══ DATA EXCERPT

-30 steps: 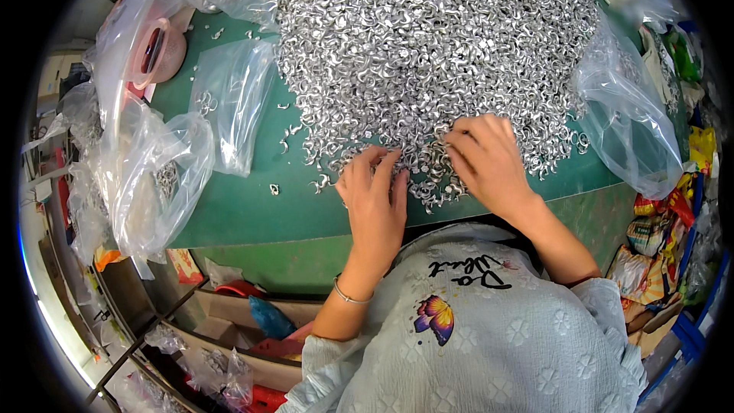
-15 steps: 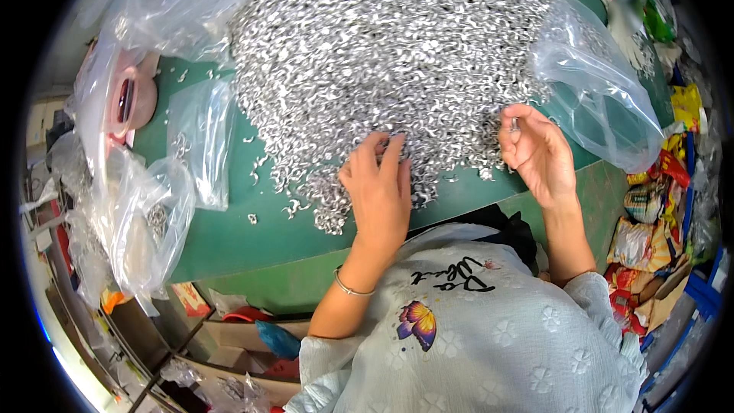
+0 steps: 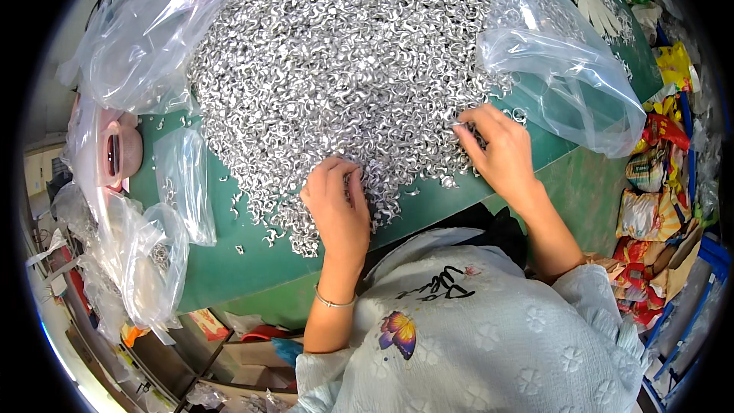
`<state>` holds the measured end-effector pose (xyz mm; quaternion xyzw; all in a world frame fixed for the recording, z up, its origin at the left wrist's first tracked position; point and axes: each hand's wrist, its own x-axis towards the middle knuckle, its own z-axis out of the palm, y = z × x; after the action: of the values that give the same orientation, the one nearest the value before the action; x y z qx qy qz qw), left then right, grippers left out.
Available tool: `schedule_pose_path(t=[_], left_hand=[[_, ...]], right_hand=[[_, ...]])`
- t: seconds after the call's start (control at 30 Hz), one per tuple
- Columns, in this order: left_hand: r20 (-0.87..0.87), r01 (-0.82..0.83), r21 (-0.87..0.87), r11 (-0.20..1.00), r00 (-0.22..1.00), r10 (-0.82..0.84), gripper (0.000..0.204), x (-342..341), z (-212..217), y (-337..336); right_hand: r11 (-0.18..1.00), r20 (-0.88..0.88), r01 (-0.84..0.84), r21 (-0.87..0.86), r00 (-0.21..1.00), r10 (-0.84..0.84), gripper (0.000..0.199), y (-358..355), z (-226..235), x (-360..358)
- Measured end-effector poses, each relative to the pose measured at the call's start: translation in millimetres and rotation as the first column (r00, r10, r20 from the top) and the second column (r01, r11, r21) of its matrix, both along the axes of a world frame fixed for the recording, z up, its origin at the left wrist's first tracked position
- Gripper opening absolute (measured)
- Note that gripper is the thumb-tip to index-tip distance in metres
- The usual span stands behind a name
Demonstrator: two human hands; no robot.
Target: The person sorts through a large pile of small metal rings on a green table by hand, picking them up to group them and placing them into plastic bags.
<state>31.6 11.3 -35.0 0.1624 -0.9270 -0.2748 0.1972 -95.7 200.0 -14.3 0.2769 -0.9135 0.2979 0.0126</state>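
A broad heap of small silver curved metal pieces (image 3: 344, 61) covers much of the green table (image 3: 252, 275). At its near edge, my left hand (image 3: 336, 203) has curled fingers, with thumb and forefinger close together; whatever lies between their tips cannot be made out. My right hand (image 3: 501, 149) is at the heap's right side, palm down. Its thumb and fingertips close on what looks like a small metal piece (image 3: 457, 124), partly lost against the heap.
Clear plastic bags lie at the right (image 3: 566, 84) and upper left (image 3: 145, 46). A pink container (image 3: 122, 149) stands beyond a flat clear bag (image 3: 187, 183). White gloves (image 3: 592, 4) rest at the far right. Colourful packets (image 3: 650, 214) fill a shelf past the table's right edge.
The view has shifted. My right hand has turned from palm up to palm down and come in against the heap. My left hand stays at the near edge, its fingers drawn closer together.
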Motion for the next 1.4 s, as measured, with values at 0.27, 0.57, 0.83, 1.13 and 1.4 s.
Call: schedule_pose_path(t=[0.27,0.57,0.83,1.13,1.4], left_hand=[[-0.025,0.128,-0.028,0.991,0.991,-0.129,0.032,-24.9,16.2,23.9],[-0.166,0.073,0.335,0.94,0.986,-0.017,0.009,-34.2,14.6,25.6],[-0.016,0.047,0.966,-0.254,0.992,0.123,0.021,-26.5,36.5,23.5],[0.043,-0.041,0.989,-0.141,0.999,0.009,0.019,-35.0,27.3,18.7],[0.101,-0.044,0.679,0.733,0.994,-0.034,0.016,-49.3,23.9,12.6]], right_hand=[[0.98,-0.001,0.186,-0.07,0.982,-0.187,0.014,12.1,7.0,2.3],[0.989,0.112,0.055,-0.138,0.993,-0.039,0.014,19.2,7.0,-6.7],[0.997,-0.14,-0.042,0.066,0.989,0.051,0.015,-14.7,-1.0,-10.4],[0.999,-0.152,-0.029,0.013,0.988,0.031,0.01,-25.4,-1.9,-13.9],[0.721,0.677,0.294,-0.628,0.663,0.32,0.011,3.1,-1.1,-30.3]])
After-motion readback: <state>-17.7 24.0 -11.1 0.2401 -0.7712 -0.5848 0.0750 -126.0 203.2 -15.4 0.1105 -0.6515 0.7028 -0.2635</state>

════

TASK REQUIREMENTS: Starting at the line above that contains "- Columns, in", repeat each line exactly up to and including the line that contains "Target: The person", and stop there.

SOLUTION TO THIS TASK:
- Columns, in this order: left_hand: r20 (-0.87..0.87), r01 (-0.82..0.83), r21 (-0.87..0.87), r11 (-0.20..1.00), r00 (-0.22..1.00), r10 (-0.82..0.84), gripper (0.000..0.204), x (-342..341), z (-212..217), y (-337..336); right_hand: r11 (-0.18..1.00), r20 (-0.88..0.88), r01 (-0.84..0.84), r21 (-0.87..0.86), r00 (-0.21..1.00), r10 (-0.84..0.84), gripper (0.000..0.199), y (-358..355), z (-226..235), x (-360..358)
- Measured end-effector poses, each relative to the pose measured at the call's start: translation in millimetres and rotation as the first column (r00, r10, r20 from the top) and the second column (r01, r11, r21) of its matrix, both along the axes of a world frame fixed for the recording, z up, its origin at the left wrist's first tracked position
- Gripper opening absolute (measured)
- Note that gripper is the thumb-tip to index-tip distance in metres
- The usual span stands behind a name
Demonstrator: two human hands; no robot.
Target: The person sorts through a large pile of small metal rings on a green table by hand, picking them up to group them and placing them into plastic bags.

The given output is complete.